Tesla burned $13 million more cash per day to achieve record deliveries of just 12 more cars per day in a dismal third quarter.
Elon Musk announced on October 2, after the close of trading on Wall Street, that Tesla Inc. reported its “all time best quarter” with record deliveries of 26,150 vehicles, including 14,065 Model S sedans; 11,865 Model X SUVs; and 220 Model 3 economy cars. But that was a huge disappointment to analysts that had expected about 1,380 more deliveries, with a value of about $69 million. Tesla stock dropped 1.7 percent in after-hours trading.
Breitbart News reported in June 2016 that despite Tesla never meeting any of its production targets or making a profit in the last five years, CEO Elon Musk told shareholders at the company’s annual meeting that through “physics-first-principles,” Tesla would shape a new mode of industrial production to improve efficiency by “factors of 10 or even 100 times.” Musk said Tesla’s key advantage in building all-electric vehicles was limiting the number of moving parts. He noted that internal combustion engines have up to 10,000 parts, while Tesla’s Model S only had 20 moving parts.
But the company’s delivery-to-customers performance over the last four quarters has barely moved: down 25; up 30; down 33 and up 45. To increase the daily delivery rate from 276 a day in the first three months of the year to 288 in the last three months, Tesla has suffered negative cash flow of about $13 million a day. That works out to a burn rate of over $1 million per car to achieve Musk’s “all time best quarter.”

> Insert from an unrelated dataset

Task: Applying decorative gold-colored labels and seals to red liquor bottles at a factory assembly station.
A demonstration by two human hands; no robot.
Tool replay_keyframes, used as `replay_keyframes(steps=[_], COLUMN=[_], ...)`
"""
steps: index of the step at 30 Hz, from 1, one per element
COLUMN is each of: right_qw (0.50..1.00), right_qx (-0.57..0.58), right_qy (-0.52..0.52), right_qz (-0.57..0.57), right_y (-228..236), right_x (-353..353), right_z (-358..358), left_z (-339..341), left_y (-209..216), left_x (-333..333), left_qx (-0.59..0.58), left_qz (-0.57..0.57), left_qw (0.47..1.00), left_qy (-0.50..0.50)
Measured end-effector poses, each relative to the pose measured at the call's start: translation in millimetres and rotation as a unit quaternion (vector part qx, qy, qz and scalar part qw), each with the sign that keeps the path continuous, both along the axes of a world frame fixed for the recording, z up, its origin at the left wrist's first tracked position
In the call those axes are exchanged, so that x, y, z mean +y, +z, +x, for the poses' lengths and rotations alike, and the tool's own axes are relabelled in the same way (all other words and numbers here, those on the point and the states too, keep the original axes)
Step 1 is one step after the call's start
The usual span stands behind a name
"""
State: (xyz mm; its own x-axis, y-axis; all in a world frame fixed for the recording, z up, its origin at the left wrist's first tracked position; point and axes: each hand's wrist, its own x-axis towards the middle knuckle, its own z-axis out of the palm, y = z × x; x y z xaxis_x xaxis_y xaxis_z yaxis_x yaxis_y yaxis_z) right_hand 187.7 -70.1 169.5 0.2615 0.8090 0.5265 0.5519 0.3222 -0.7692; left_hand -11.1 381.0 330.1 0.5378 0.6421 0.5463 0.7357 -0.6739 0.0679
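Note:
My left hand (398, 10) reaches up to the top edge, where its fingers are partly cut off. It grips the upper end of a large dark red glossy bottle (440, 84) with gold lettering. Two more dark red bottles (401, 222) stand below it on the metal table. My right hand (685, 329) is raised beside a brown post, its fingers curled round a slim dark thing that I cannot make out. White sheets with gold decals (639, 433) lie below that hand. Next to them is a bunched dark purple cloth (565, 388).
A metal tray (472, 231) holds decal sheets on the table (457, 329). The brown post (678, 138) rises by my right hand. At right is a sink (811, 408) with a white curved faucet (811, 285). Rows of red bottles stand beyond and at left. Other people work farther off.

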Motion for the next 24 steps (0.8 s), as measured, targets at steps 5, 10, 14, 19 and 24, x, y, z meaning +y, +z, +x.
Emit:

Breitbart News reported in mid-June that Tesla’s only manufacturing plant in Fremont, California, was originally structured in 1984 as the GM/Toyota New United Motor Manufacturing plant (NUMMI), to produce 500,000 Saturn vehicles a year.

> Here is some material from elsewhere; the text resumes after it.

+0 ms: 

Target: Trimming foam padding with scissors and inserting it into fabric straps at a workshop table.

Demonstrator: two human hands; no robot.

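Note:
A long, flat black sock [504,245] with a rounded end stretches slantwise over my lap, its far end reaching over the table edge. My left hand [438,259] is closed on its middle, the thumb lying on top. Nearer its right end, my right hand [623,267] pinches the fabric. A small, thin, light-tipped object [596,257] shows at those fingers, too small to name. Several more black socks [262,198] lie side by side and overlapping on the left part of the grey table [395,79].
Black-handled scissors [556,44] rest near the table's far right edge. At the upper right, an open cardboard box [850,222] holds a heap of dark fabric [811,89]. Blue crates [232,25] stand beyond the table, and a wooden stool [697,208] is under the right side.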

In its 1985 initial year production ramp-up, NUMMI employed 2,470 workers to produce 64,764 vehicles, or 26 vehicles per worker per year. By 1997, 4,844 NUMMI workers produced 357,809 vehicles, or 74 vehicles per worker per year.

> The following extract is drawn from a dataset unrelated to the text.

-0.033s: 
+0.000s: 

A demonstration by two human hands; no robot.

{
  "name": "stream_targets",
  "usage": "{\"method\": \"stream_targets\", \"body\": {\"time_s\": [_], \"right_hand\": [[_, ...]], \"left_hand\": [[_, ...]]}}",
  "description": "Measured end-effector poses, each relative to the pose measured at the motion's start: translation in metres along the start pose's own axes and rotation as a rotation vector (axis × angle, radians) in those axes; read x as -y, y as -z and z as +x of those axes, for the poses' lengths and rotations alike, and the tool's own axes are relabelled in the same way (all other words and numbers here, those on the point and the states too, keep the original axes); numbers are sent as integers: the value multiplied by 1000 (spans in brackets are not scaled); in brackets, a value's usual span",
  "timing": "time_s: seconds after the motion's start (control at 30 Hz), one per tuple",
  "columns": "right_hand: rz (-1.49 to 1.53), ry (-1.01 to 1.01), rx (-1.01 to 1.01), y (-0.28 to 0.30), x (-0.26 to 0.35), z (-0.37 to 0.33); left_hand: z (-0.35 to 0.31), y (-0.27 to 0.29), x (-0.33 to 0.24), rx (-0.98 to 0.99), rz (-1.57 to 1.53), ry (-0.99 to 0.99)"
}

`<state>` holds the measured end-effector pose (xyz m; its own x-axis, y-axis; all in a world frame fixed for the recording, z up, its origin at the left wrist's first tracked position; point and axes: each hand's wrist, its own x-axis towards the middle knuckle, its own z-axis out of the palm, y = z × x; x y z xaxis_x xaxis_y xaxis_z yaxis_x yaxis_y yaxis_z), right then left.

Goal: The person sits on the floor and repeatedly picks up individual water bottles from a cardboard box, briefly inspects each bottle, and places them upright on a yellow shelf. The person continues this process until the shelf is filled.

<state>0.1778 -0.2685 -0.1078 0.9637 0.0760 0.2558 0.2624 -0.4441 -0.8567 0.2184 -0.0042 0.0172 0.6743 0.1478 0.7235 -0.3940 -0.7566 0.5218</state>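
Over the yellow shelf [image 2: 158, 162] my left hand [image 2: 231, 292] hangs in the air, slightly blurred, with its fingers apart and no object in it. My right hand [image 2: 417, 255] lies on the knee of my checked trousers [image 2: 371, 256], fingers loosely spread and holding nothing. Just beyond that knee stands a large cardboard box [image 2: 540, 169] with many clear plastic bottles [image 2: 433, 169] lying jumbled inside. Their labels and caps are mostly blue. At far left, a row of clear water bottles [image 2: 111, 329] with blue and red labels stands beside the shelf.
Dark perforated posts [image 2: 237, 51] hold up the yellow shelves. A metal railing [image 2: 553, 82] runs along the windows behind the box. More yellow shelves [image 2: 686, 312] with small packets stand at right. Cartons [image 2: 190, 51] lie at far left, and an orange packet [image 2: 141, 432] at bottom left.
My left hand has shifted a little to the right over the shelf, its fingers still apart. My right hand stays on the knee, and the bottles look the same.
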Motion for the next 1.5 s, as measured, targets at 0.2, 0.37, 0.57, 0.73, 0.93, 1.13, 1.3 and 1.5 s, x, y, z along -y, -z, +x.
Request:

Tesla began 2016 with 6,000 production workers and finished the year with about 10,000 workers. The company produced 83,922 vehicles during the period. That means that Tesla’s vehicles-per-worker-per-year ranged between 8 and 14, or about one-seventh the efficiency of NUMMI two decades ago.
Musk predicted on Twitter, following the Model 3’s July launch that the company hoped to deliver 1,600 Model 3s in the third quarter. That was consistent with Tesla’s second-quarter financial report, which projected the company would “achieve a rate of 5,000 Model 3 vehicles per week by the end of 2017,” and hit 10,000 per week in 2018.
But Tesla only built 260 and delivered 220 Model 3s for the quarter ending September 30. Tesla’s press release acknowledged the shortfall was due to a few systems at its California production plant and its battery Gigafactory in Nevada, which “have taken longer to activate than expected.”
Tesla emphasized: “It is important to emphasize that there are no fundamental issues with the Model 3 production or supply chain. We understand what needs to be fixed and we are confident of addressing the manufacturing bottleneck issues in the near-term.”